无法将int打印到文件中-Can'tprintaninttoafile

3  

The definition of write is as follows:

写的定义如下:

ssize_t write(int fd, const void *buf, size_t count);

The definition of snprintf is as follows:

snprintf的定义如下:

int snprintf(char *str, size_t size, const char *format, ...);

Now you're feeding snprintf to where write is expecting void *buf. i.e. the address to where the data is.

现在你正在将snprintf提供给write期望void * buf的地方。即数据所在的地址。

So you'll have to do

所以你必须这样做

snprintf(buffer2, 10, "%d", listBoard[2]);

then

write(file_write, buffer2, 18);

EDIT:

That will fix the syntax error. Now semantically you can see that you're writing 10 bytes to buffer2 but you're writing 18 to the file. This will fill the file with junk. So i suggest.

这将修复语法错误。
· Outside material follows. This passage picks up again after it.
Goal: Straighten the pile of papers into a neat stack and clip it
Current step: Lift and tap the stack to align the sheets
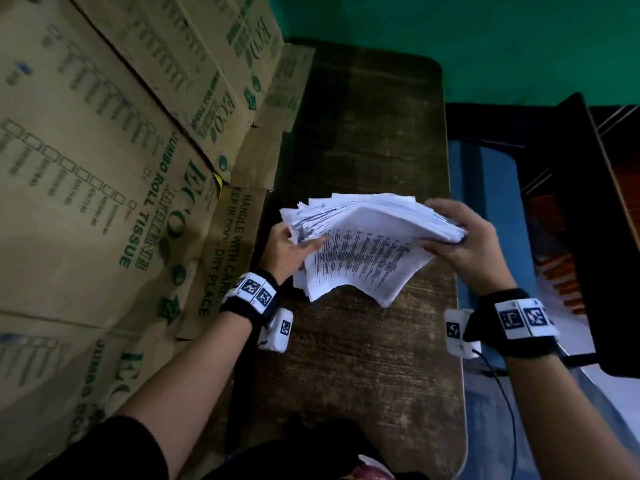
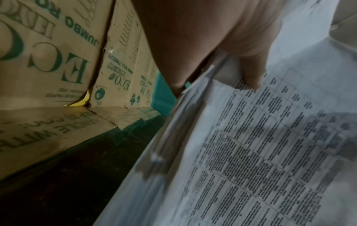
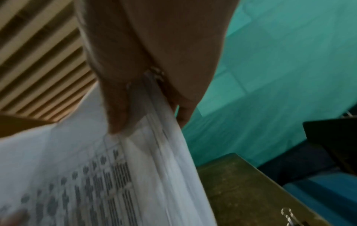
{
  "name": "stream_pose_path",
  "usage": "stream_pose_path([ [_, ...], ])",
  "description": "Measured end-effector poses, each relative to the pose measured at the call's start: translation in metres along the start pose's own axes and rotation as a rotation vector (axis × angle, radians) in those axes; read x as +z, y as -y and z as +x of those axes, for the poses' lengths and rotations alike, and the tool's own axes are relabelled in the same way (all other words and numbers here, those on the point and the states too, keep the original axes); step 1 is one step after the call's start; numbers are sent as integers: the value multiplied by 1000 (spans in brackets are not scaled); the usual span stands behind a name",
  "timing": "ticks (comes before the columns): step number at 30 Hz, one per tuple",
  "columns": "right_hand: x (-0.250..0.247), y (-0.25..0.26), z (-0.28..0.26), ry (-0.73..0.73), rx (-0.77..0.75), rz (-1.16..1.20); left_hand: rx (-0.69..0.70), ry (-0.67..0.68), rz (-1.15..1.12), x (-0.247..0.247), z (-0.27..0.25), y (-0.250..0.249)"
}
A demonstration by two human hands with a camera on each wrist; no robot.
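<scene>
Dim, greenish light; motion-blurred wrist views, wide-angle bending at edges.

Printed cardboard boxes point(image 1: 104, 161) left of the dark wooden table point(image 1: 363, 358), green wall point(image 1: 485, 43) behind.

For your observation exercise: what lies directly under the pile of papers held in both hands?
Under the pile of papers, gripped by the left hand and right hand, only the dark wooden table shows. Whatever lies on the table beneath the sheets is hidden.
</scene>
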State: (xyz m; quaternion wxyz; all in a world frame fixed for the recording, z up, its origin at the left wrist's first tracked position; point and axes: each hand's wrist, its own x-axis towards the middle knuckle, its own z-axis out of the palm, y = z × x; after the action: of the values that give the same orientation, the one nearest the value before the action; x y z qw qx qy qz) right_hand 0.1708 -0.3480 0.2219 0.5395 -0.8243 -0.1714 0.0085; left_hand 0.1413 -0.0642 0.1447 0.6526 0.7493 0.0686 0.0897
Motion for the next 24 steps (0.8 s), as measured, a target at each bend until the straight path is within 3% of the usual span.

现在在语义上你可以看到你正在向buffer2写入10个字节,但是你正在写18个文件。这将用垃圾填充文件。所以我建议。

int len = snprintf(buffer2, 10, "%d", listBoard[2]);
write(file_write, buffer2, len);

EDIT 2:

int len = snprintf(buffer2, 1, "%d \n", ' ');

First off your format specifier has 3 bytes while you're only writing 1 byte to the buffer2. Second, why is your argument ' ' when you're supposed to give the listBoard[n]?

首先,您的格式说明符有3个字节,而您只向缓冲区2写入1个字节。第二,为什么你的论点''你应该给listBoard [n]?

2  

Use dprintf() to write formatted strings to files:

使用dprintf()将格式化的字符串写入文件:

dprintf(file_write, "%d", listBoard[2]);

dprintf will handle all the write stuff for you, so this is the only call you need with open and close.

dprintf将为您处理所有写入内容,因此这是您打开和关闭时唯一需要的调用。

dprintf is the fprintf for file descriptors. More informations here: https://linux.die.net/man/3/dprintf

dprintf是文件描述符的fprintf。更多信息:https://linux.die.net/man/3/dprintf

0  

The snprintf (and family) functions returns an integer.

snprintf(和family)函数返回一个整数。

You use this integer in the write call as a pointer to a buffer. That will lead to undefined behavior.

您在write调用中使用此整数作为指向缓冲区的指针。这将导致不确定的行为。

Call snprintf separately, and then pass buffer2 as the second argument. And use strlen to get the actual length of the string in buffer2, not hard-code the magic number 18 which will lead to reading from out-of-bounds and another case of UB.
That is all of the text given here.